The moral of this story is that, given the right set of facts showing necessity, the jury may excuse otherwise illegal behavior, if they hear from you. You must admit that what you did was wrong, and that you would not have done it except for the extreme nature of the circumstances.
In another case, the DUI attorney argued to the jury that threats from the defendant’s very large drunk boyfriend to her nieces at a party led her to fear for all their safety. She was able to testify to the jury that she was so scared and the threat so real, that driving under the influence was the lesser of the evils.

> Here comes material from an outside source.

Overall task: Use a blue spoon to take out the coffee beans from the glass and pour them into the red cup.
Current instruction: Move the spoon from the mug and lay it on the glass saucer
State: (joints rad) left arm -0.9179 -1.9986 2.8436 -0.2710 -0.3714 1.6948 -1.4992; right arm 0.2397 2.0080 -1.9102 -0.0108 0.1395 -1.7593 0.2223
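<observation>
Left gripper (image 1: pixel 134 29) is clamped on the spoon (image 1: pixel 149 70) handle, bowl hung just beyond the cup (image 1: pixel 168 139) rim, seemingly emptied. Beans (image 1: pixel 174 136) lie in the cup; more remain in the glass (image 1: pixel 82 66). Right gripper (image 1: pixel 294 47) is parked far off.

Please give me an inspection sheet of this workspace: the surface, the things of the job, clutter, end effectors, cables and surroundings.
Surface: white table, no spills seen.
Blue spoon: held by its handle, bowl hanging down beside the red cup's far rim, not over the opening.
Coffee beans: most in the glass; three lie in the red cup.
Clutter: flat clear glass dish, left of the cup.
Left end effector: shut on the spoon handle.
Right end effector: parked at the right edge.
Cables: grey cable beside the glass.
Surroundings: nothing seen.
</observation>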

In both of these types of cases, you cannot try to waffle on your own culpability. This is an all or nothing approach. The jury is not going to believe your necessity defense if you argue both that you had to drive under the circumstances and that you were not really intoxicated. To a jury this sounds like a straw grasp. Instead, you must step up, admit wrongdoing, and then explain the reason for it.
SODDI, “some other dude did it,” is one of the most commonly used defenses in criminal law. It is, however, rare in the DUI arena. Most DUI cases are premised on the simple fact that an officer saw you drive. In some cases though, such as accidents, hit and run, and citizen reports, the defendant is not behind the wheel when the officer confronts him or her. If that is your situation, your failure to testify will look quite bad to the jury.
Jurors will ask themselves why you did not testify. After all, if you weren’t driving, what do you have to hide? Sometimes this SODDI defense can be presented by the actual other driver. But more often than not, your testimony will be necessary as well.
The good news on the SODDI case is a lack of confrontational evidence. Since no one actually observed you driving, your DUI attorney’s job will be to explain the (1) circumstantial evidence and (2) any alleged admission.
The key here is you must be able to honestly and consistently testify you were not driving. The prosecutor can cross-examine you thoroughly on how drunk you were, how poorly you performed on SFSTs, and so forth. The only fact that matters is your testimony, “I was not driving.”